I teach a course called “Policing, Citizenship, and Inequality in Comparative Perspective,” which asks students to engage with the central challenges that policing poses for democratic societies by situating policing in structural, historical, and comparative context, as well as by engaging with key actors involved in shaping or directly affected by police. The course seeks to challenge students to examine this issue in its full complexity, looking at the problem from multiple angles. We examine the relationships between police and politicians, the expanding role of police in society and how this shapes the police’s structural power, the social and political factors that favor discriminatory and violent policing, the effect of inequality on policing and how policing reproduces unequal citizenship, and the obstacles to police reform. This course takes on many common tropes and discourses about policing, while creating an open and inclusive space for students to ask important questions—all in the interest of making all of us more effective advocates for change on one of the most pressing issues in societies around the world.

 

Q: How has COVID-19 changed your work?

The pandemic has essentially made the core of my research impossible, as the sort of extended international travel required for my field research is off the table for the time being.

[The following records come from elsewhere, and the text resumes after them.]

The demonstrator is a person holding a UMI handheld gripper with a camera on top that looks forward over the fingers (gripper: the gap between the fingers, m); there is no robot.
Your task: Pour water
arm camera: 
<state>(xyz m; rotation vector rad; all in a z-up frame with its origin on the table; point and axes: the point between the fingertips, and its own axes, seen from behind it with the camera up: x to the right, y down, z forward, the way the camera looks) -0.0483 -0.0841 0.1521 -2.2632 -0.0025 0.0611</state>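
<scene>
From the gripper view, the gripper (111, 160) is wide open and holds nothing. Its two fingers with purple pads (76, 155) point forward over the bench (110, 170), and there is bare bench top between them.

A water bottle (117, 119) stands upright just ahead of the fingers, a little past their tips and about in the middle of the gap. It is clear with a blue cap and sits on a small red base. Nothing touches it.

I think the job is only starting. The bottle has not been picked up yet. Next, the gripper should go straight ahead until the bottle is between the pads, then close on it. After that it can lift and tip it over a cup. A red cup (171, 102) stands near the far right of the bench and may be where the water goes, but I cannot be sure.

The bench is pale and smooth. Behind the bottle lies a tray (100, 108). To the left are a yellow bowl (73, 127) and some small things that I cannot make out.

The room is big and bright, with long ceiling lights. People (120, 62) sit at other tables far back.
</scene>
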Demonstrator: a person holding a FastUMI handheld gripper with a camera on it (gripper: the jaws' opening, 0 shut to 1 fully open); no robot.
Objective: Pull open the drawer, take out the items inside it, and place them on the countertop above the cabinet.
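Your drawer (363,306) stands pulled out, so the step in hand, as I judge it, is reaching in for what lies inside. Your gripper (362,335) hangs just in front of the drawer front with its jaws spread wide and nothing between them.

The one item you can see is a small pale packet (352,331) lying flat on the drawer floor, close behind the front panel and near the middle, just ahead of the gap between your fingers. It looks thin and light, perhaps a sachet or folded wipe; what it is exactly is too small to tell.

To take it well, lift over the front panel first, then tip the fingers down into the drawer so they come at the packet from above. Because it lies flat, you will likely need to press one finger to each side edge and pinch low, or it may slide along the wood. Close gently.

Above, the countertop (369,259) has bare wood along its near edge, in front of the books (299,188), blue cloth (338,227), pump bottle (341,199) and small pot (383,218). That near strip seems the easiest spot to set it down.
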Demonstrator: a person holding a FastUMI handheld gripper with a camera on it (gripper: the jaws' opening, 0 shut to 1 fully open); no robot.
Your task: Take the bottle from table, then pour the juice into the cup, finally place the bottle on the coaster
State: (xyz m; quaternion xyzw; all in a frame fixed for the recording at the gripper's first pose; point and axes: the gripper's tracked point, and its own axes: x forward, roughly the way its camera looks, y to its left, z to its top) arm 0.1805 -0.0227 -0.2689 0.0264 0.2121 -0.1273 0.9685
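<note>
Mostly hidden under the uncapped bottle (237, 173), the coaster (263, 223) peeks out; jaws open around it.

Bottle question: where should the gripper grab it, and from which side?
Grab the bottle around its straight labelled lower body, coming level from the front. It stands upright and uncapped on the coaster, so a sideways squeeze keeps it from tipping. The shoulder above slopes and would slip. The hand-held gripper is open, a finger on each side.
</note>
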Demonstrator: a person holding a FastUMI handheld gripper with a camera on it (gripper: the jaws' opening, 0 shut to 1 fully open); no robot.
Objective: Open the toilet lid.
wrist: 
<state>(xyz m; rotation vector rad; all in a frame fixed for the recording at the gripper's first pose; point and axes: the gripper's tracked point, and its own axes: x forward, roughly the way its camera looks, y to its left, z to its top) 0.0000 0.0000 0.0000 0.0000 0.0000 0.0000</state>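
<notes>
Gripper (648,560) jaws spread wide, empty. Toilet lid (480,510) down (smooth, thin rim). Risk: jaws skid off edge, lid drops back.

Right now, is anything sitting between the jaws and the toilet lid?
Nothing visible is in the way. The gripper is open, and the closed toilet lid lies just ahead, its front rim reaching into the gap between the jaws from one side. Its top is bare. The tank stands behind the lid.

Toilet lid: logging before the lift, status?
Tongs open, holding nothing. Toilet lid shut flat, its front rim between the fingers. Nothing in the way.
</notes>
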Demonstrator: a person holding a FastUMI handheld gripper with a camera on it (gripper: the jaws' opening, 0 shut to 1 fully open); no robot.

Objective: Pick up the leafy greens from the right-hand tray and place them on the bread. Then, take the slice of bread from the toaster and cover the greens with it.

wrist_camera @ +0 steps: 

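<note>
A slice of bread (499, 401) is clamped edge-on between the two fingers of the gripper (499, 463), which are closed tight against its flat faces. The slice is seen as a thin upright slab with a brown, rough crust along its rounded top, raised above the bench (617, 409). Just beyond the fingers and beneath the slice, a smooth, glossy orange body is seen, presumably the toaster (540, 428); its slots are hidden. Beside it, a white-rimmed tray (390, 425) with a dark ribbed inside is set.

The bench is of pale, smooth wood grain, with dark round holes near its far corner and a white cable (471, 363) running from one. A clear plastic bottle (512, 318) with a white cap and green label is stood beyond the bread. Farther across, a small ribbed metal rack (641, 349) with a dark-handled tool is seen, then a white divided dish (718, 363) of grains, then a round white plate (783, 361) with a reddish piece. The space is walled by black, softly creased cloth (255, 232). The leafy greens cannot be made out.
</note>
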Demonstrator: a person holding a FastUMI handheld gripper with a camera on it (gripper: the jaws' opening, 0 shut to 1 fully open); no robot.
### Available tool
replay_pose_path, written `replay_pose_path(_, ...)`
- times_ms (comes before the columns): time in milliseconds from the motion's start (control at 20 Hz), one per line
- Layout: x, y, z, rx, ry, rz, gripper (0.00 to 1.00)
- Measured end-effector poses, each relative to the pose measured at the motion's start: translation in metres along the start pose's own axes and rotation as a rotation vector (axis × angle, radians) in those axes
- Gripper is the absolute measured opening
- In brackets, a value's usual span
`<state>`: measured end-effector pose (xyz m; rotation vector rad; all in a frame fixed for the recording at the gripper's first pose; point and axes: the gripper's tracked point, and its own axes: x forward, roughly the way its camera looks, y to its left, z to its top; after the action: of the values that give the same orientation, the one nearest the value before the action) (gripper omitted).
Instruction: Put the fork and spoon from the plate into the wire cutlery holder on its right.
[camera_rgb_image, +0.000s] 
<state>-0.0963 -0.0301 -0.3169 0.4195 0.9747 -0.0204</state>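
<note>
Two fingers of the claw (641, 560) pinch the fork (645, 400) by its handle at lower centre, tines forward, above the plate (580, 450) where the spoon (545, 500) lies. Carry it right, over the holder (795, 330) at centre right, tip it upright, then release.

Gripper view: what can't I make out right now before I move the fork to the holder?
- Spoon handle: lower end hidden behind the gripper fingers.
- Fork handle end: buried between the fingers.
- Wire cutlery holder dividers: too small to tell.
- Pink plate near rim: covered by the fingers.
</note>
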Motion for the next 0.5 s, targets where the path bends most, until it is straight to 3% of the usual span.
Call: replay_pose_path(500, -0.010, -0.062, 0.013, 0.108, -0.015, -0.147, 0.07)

I was in Brazil conducting field research earlier this year as COVID-19 began to spread around the world, came back to the United States for what was supposed to be a short trip, and then the world went on lockdown and I never got to go back —my suitcase is still in Brazil. It’s been difficult to be far away from the folks I work with in the field, as so many of the communities I work with are struggling. I’ve remained connected with them via WhatsApp, but all research is on hold at the moment. The pandemic, or more accurately, the state’s response to the pandemic, has added new research questions to my agenda. I have now begun collecting some data on police violence in the enforcement of lockdown measures, since it’s been deeply troubling to see a number of egregious police killings—including that of Anderson Arboleda in Colombia and Giovanni López in Mexico. Agents of the state took the lives of young citizens, ostensibly while enforcing measures intended to save lives. 

 

Q: How do you plan on connecting with your students and the vlog community while we remain remote?

This is certainly a tough time to begin my appointment and join a new community. One way I’ll look to engage is through a discussion series I’m convening with the Ash Center, the Wiener Center’s Program in Criminal Justice Policy and Management, and the Center for Public Leadership, called “What Justice Looks Like.” The series brings together activists from communities in Latin America and the United States who have been directly affected by police violence and mass incarceration. I hope this will be of interest to students so that we can continue to engage with voices that have traditionally been excluded from spaces of power.